David Stevens lives in Sydney, Australia, with his wife and children. He has worked in criminal law for 25 years, including a year spent in The Hague recently working with an international tribunal. His fiction has appeared in Crossed Genres, Aurealis, Three-LobedBurning Eye, Pseudopod, Cafe Irreal, the anthology Love Hurts, and elsewhere. He blogs irregularly at davidstevens.info.
1. What inspired your At the Edge story?
Inspiration, hmm. The original title for my story was ‘Cane Toads’, which will mean something to Australians. They can’t be resisted, they will replace all the fauna, they will consume all. As well, a lot of my horror stories start as jokes. Here, I re-imagined an old pulp cover or movie poster, removing the young nubile pneumatic blonde in the picture who is held by an alien, and replacing her with a middle-aged overweight Australian male.
2. What appealed to you about this project?
The project involved a book! Not just a digital presence, but a physical aretfact. It turned into something more for me as well. Having a look at all the pies Lee and Dan have their fingers in, their larger community of writers and publishers and oh so many projects and such activity, has been an insight for someone like me who tends to dwell on the periphery (definitely on the edge).
3. What do you love about short stories?
I have several half or quarter written novels that I will get back to one day. I always had the idea that novels mattered, because they have heft, because they can take up space in a bookshop, and because I can get lost in them. With a demanding profession and four children, I have not had the concentration or time to finish them. Two of my daughters have a chronic illness. Most of my published short stories were written in the gaps around caring for them. I worked part time for a year so all of the burden did not fall on my wife. It was a time when I definitely needed something to call my own. A short story can be drafted (though not necessarily polished) in a short time, and you can keep the idea in your head the whole time. Completing them in that environment became precious to me. And attending a presentation by Cat Sparks and Angela Slattery and Lisa Hannett at the Sydney Writers Centre where they kept repeating: finish and submit … and submit overseas … then re-submit … well, I did, and now I have 14 stories published or due to be published soon.
4. Can you remember the first thing you ever read that made you want to write?
I can’t remember! I have always read, and always thought I was going to be a writer, it just took me a long time to be published.
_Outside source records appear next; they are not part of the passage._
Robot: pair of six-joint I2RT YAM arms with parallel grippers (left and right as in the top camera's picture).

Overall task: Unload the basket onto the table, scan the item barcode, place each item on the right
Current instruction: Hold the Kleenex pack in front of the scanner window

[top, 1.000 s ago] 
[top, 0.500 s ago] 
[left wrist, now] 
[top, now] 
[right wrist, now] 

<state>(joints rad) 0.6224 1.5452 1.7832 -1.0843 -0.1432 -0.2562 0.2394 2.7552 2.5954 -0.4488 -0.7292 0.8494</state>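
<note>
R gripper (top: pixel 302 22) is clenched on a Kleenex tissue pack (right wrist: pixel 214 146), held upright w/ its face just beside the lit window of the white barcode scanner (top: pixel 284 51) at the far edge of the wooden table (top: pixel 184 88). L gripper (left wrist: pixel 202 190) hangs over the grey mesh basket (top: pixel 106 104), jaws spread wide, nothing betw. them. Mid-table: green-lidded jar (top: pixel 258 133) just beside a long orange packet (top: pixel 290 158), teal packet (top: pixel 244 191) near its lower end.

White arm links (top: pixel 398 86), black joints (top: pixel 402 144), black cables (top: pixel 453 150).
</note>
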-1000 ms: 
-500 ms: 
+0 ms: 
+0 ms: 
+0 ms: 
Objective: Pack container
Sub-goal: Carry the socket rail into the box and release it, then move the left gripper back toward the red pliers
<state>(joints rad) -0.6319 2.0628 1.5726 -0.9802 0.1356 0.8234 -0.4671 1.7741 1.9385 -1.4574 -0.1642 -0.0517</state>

I wrote many first chapters of books inspired by my favourite tv shows – Time Tunnel, Planet of the Apes – when I was young, what would now be called fan fiction (my 16 year old writes fan fiction and has hundreds of followers, she outdoes me in every way).
5. What’s next for you?
Next for me: I have a list of ten stories I want to write. I also want to get back t o finishing a novel. I had a lovely, lovely rejection for a short story which said, this is really the origin story for a novel, and they were right, I was compressing (out of cowardice?) the first two or three chapters of a novel which I now have to write. There, I’ve said it out loud.